For context, a 2019 study estimated that training a single large AI model can emit as much carbon as five cars in their lifetimes.
This is where Sohu really shines. Its energy consumption is astoundingly low, using only 10 watts of power while delivering its high performance. To put this into perspective, a single 8xSohu server can replace 160 H100 GPUs. That's not just an incremental improvement – it's a paradigm shift in AI computing efficiency.
The Economics of AI
The power efficiency of Sohu isn't just good for the environment – it's good for the bottom line too.
Today, AI models cost over $1 billion to train and are used for $10 billion or more in inference. At this scale, even a 1% improvement can justify a $50–100 million custom chip project. With Sohu promising performance improvements of 10-100 times over GPUs, the economic argument becomes compelling.
This mirrors the shift we saw in the cryptocurrency mining industry back in 2014, where it suddenly became more cost-effective to use specialized ASICs instead of general-purpose GPUs.
Could we be seeing the same trend play out in AI?
The Ecosystem Question
Of course, hardware is only half the battle. NVIDIA's real strength lies in its software ecosystem. CUDA, their parallel computing platform, is so ubiquitous that it's practically synonymous with AI development. Major frameworks like TensorFlow and PyTorch have deep CUDA integration, making NVIDIA GPUs the default choice for many researchers and companies.
Etched, recognizing this challenge, has developed its own software stack for Sohu. Unlike NVIDIA's proprietary CUDA, Etched's approach is to provide a complete, open-source software environment. This includes drivers, kernels, and a serving stack that's specifically optimized for transformer workloads.
The company's strategy here is twofold.
First, by open-sourcing their software, they're aiming to foster transparency and encourage adoption. Developers can dive into the code, understand how it works, and even contribute improvements.
Second, the specialized nature of their software—tailored specifically for transformer models—could potentially offer performance advantages over more general-purpose solutions.
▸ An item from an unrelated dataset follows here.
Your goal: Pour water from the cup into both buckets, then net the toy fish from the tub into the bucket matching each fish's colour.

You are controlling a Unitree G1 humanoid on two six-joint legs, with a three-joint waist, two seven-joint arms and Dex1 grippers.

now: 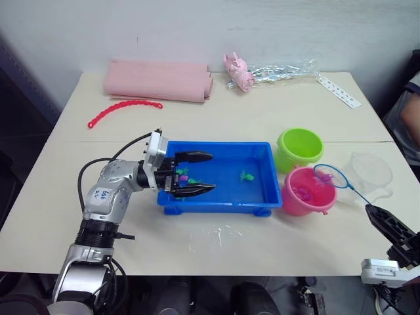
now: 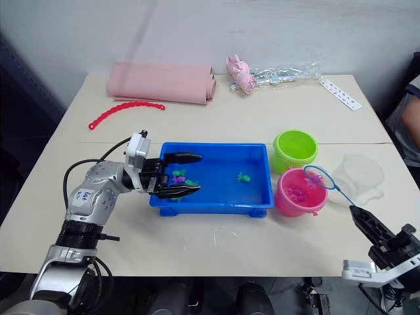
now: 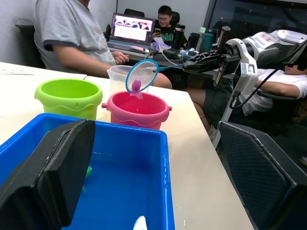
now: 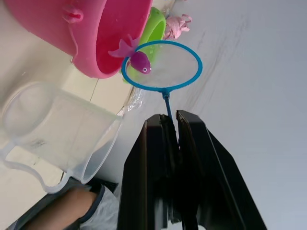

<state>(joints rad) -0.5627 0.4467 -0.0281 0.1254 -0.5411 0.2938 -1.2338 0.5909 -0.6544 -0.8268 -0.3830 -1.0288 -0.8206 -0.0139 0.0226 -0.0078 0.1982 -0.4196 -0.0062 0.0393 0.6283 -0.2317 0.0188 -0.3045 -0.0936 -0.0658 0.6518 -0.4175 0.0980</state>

However, Etched still faces an uphill battle. They're not just selling a chip; they're asking developers to adopt a whole new ecosystem. It's a classic chicken-and-egg problem: developers won't flock to Sohu without a robust ecosystem, but building that ecosystem requires developers.
The Bigger Picture
Step back, and you can see how Sohu fits into a larger trend in the tech world.
We've seen this story before: a new technology emerges, initially as a specialized tool, before gradually becoming a ubiquitous feature.
Take graphics processing, for example.
In the past, high-end visuals required specialized, expensive graphics cards. Companies like NVIDIA and ATI (now part of AMD) made their names selling these specialized tools.
But over time, basic graphics capabilities became integrated into standard computer processors. Today, most CPUs from Intel and AMD come with integrated graphics capable of handling everyday visual tasks, while dedicated GPUs still exist for high-performance needs like gaming or 3D rendering.
Etched is betting that AI acceleration will follow a similar path – from specialized hardware to a feature integrated into every chip. They're positioning Sohu as the high-performance solution for today's AI needs, particularly for transformer models.
But they're also anticipating a future where some level of AI acceleration is built into every chip, much like how basic graphics processing is now a standard feature in most CPUs.
The real question
It's not whether Sohu will succeed or fail. It's whether the future of AI hardware lies in flexible, general-purpose chips or in specialized accelerators tailored to specific architectures.
Etched has placed its bet. Now we wait to see how the chips fall.